→ WORK ITEM
Output, word for word, the line that contains "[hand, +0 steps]" and all lines after it in the records below, omitting pictures.

(Data records)

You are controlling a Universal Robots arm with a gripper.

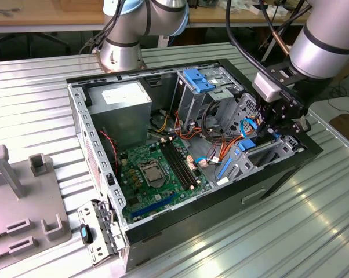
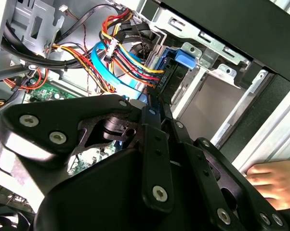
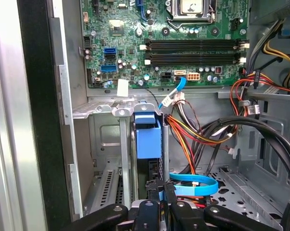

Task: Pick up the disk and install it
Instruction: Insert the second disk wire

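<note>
An open computer case point(image 1: 279, 168) lies on its side on the ribbed metal counter point(image 1: 313, 231), with its green motherboard point(image 1: 157, 168) facing up. The arm's gripper point(image 1: 279, 124) reaches down into the end of the case nearest the counter's edge at the exterior view's right, over the metal drive bay point(image 1: 267, 152).

The disk point(image 3: 148, 137) stands on edge in that bay, slotted between the bay's grey metal walls, with its bright blue carrier rail showing at the top. In the first wrist view the black jaws appear drawn close together around the lower end of the disk, their tips just beside its edge, though whether they actually pinch it cannot be told from these views. In the second wrist view the gripper point(image 2: 157, 108) points at the blue carrier point(image 2: 183, 60), beside a bundle of coloured cables point(image 2: 130, 62).

A flat blue data cable point(image 3: 195, 185) curls on the case floor just beside the bay. A fixed blue bracket point(image 1: 199, 80) sits atop the tall drive cage deeper in the case. A person's hand point(image 2: 275, 180) rests outside the case on the counter.
</note>
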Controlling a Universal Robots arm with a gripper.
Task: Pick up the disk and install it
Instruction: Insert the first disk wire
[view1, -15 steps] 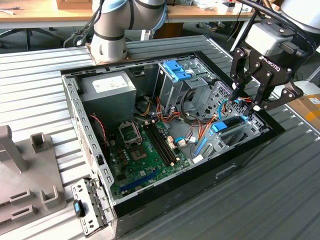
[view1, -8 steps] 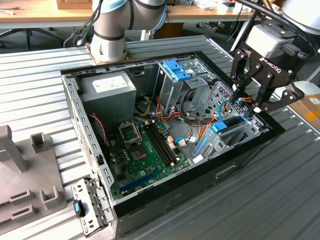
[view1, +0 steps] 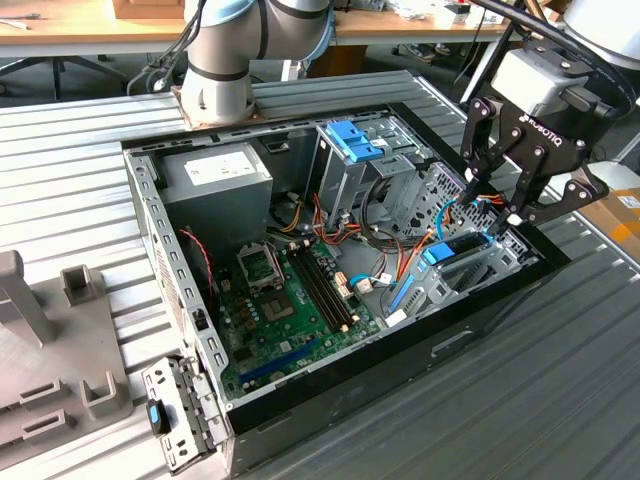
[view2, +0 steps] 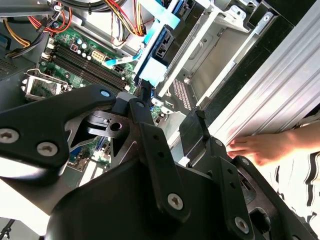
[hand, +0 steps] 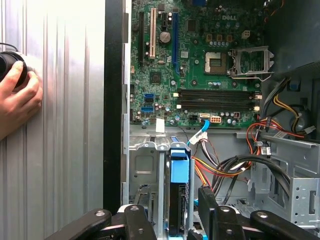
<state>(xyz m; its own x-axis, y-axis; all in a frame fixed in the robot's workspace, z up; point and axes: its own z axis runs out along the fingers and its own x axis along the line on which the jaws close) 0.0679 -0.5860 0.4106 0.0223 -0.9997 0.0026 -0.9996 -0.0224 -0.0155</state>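
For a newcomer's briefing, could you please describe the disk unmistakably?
Find the open computer case; at its end toward the exterior view's right, under the gripper, the disk stands on edge. Only it is a black slab with blue rails.

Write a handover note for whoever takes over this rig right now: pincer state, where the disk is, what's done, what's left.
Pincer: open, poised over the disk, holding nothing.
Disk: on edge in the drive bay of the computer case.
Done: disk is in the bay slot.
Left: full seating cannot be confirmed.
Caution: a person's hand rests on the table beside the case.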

→ ANSWER TO THIS EXERCISE
[hand, +0 steps] 
<state>(xyz m; its own x-axis, y-axis; all in a frame fixed in the robot's workspace, z up; point and axes: its own z axis runs out along the fingers and its own x axis along the line on which the jaws close) 0.0679 -0.5860 0.4106 0.0223 -0.9997 0.0026 -0.9996 -0.0224 -0.0155</state>
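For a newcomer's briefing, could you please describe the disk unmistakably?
Find the open computer case; at its end toward the exterior view's right, under the gripper, the disk stands on edge. Only it is a black slab with blue rails.

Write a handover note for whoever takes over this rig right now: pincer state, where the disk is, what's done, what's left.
Pincer: open, poised over the disk, holding nothing.
Disk: on edge in the drive bay of the computer case.
Done: disk is in the bay slot.
Left: full seating cannot be confirmed.
Caution: a person's hand rests on the table beside the case.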

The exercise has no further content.